PROBLEM:
A faithful copy is required. Print each line of the data exactly and omit the pictures.

GIVEN INFORMATION:

========================

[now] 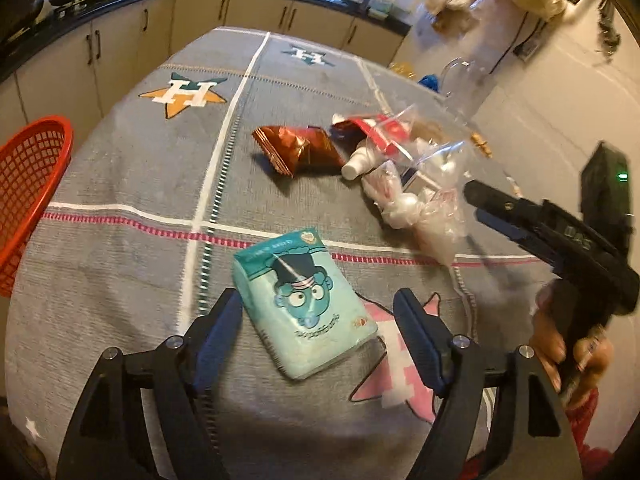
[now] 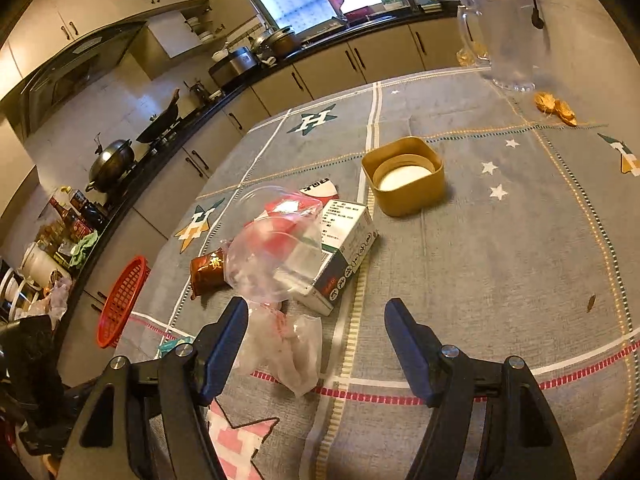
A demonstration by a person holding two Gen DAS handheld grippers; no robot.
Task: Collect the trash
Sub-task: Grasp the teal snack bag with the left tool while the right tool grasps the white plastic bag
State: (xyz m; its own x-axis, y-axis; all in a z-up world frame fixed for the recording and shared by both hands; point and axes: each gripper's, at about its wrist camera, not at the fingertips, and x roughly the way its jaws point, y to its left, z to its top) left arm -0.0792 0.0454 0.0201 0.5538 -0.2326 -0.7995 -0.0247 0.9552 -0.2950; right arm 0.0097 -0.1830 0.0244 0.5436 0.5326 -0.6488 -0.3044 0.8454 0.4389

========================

SOLUTION FOR THIS PROBLEM:
[now] 
[now] 
A demonstration by a person holding two Gen DAS handheld grippers; no robot.
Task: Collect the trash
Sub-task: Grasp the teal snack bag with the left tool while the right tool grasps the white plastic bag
State: (xyz m; its own x-axis, y-axis; all in a z-up world frame fixed for the recording and shared by both hands; point and axes: each gripper's, at about its wrist camera, not at the fingertips, and x roughly the way its jaws point, y to its left, z to its top) left arm -0.0792 0.0454 0.0201 0.5538 -0.2326 -0.7995 -0.0247 0.9552 -0.2950; right arm 0.0097 -0.1830 0.0244 0.5436 0.5326 -0.6488 -0.3044 0.8454 0.4389

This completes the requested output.